Heart rate training zones are calculated by taking into consideration your Maximum Heart Rate (MHR) and your Resting Heart Rate (RHR). Within each training zone, subtle physiological effects take place to enhance your fitness.

The Energy Efficient or Recovery Zone – 60% to 70%

Training within this zone develops basic endurance and aerobic capacity. All easy recovery running should be completed at a maximum of 70%. Another advantage to running in this zone is that while you are happily fat burning you may lose weight and you will be allowing your muscles to re-energise with glycogen, which has been expended during those faster paced workouts.

The Aerobic Zone – 70% to 80%

Training in this zone will develop your cardiovascular system. The body’s ability to transport oxygen to, and carbon dioxide away from, the working muscles can be developed and improved. As you become fitter and stronger from training in this zone it will be possible to run some of your long weekend runs at up to 75%, so getting the benefits of some fat burning and improved aerobic capacity.

The Anaerobic Zone – 80% to 90%

Training in this zone will develop your lactic acid system.
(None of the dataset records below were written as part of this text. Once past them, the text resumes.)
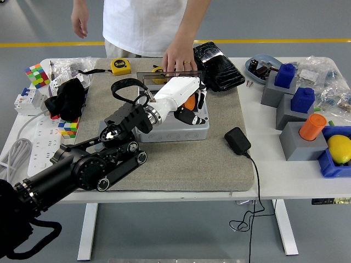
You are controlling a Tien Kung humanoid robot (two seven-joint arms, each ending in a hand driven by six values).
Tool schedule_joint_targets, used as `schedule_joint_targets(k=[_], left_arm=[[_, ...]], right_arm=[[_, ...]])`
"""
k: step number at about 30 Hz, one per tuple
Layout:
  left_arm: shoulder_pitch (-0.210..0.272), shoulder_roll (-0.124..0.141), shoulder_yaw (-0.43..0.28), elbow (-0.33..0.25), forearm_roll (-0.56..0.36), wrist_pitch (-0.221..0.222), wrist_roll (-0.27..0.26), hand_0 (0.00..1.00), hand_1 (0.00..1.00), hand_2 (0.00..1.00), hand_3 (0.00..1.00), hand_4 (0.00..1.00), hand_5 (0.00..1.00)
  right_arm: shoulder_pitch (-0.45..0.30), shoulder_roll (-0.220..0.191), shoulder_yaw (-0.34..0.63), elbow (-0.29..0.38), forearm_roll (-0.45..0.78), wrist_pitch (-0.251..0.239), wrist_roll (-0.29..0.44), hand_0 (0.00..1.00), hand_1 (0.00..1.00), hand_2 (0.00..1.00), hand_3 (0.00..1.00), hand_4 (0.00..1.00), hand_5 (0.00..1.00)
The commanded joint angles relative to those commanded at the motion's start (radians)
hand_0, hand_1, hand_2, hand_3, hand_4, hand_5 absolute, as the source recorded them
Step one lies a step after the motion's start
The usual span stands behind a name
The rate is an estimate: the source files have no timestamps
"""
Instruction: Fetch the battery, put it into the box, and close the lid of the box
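Note:
The orange cylindrical battery (190,102) is held in my left hand (192,108), whose white fingers are curled around it. The hand hangs over the right part of the open grey box (170,130) in the middle of the felt mat. The box's clear lid (156,78) stands upright at the back, mostly hidden behind my forearm. A person at the far side rests one hand (178,56) on the lid's top edge. My right arm is out of sight.
A black power adapter (237,140) with its cable lies right of the box, and a black bag (216,66) sits behind it. Grey stands with blue and orange cylinders (312,127) and a blue bin with a lemon (340,149) crowd the right. A tape measure (121,66) and clutter lie at the left.

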Motion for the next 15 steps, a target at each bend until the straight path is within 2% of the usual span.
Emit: schedule_joint_targets(k=[5,6,15], left_arm=[[-0.039,0.0,0.049,0.064,-0.028,0.02,-0.024,0.086,0.087,0.182,0.268,0.998,0.043],[-0.044,0.0,0.053,0.074,-0.029,0.025,-0.028,0.132,0.126,0.204,0.321,0.998,0.067],[-0.064,0.0,0.081,0.128,-0.046,0.073,-0.063,0.162,0.159,0.228,0.343,0.998,0.11]], right_arm=[[-0.001,-0.001,-0.005,0.001,0.001,-0.001,0.0,0.544,0.6,0.583,0.542,0.919,0.457],[-0.001,-0.001,-0.008,0.001,0.002,-0.001,-0.001,0.544,0.6,0.582,0.541,0.918,0.456],[0.002,0.0,-0.013,0.004,-0.002,-0.001,0.0,0.545,0.6,0.582,0.541,0.918,0.456]])
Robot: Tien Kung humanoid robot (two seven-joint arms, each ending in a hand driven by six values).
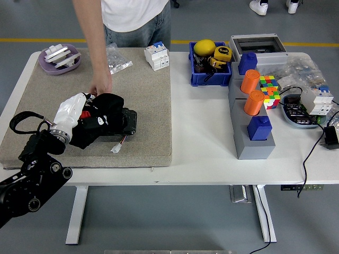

In this zone, your individual anaerobic threshold (AT) is found – sometimes referred to the point of deflection (POD). During these heart rates, the amount of fat being utilised as the main source of energy is greatly reduced and glycogen stored in the muscle is predominantly used. One of the by-products of burning this glycogen is lactic acid. There is a point at which the body can no longer remove the lactic acid from the working muscles quickly enough. This is your anaerobic threshold (AT). Through the correct training, it is possible to delay the AT by being able to increase your ability to deal with the lactic acid for a longer period of time or by pushing the AT higher.

The Red Line Zone 90% to 100%

Training in this zone will only be possible for short periods. It effectively trains your fast twitch muscle fibres and helps to develop speed. This zone is reserved for interval running and only the very fit are able to train effectively within this zone.

Recovery runs

Clears waste products from the muscles and helps legs recover from hard effort and prepares you for the next day of more demanding training.

  • Easy pace – 20 to 40 minutes generally
  • Pick length to fit training programme
  • Effort 5/10 – enjoy it.

The recovery run is designed to allow you to recover from the hard effort of the long run while preparing your body for more demanding training the following day. Since it is meant to be a recovery run, the effort involved should only be 5/10, or the kind of pace where you are able to enjoy running without feeling tired.

To ensure that this easy paced running does not tire you out, you should only run for 20-40 minutes: the length of time depends on how far into your training schedule you are.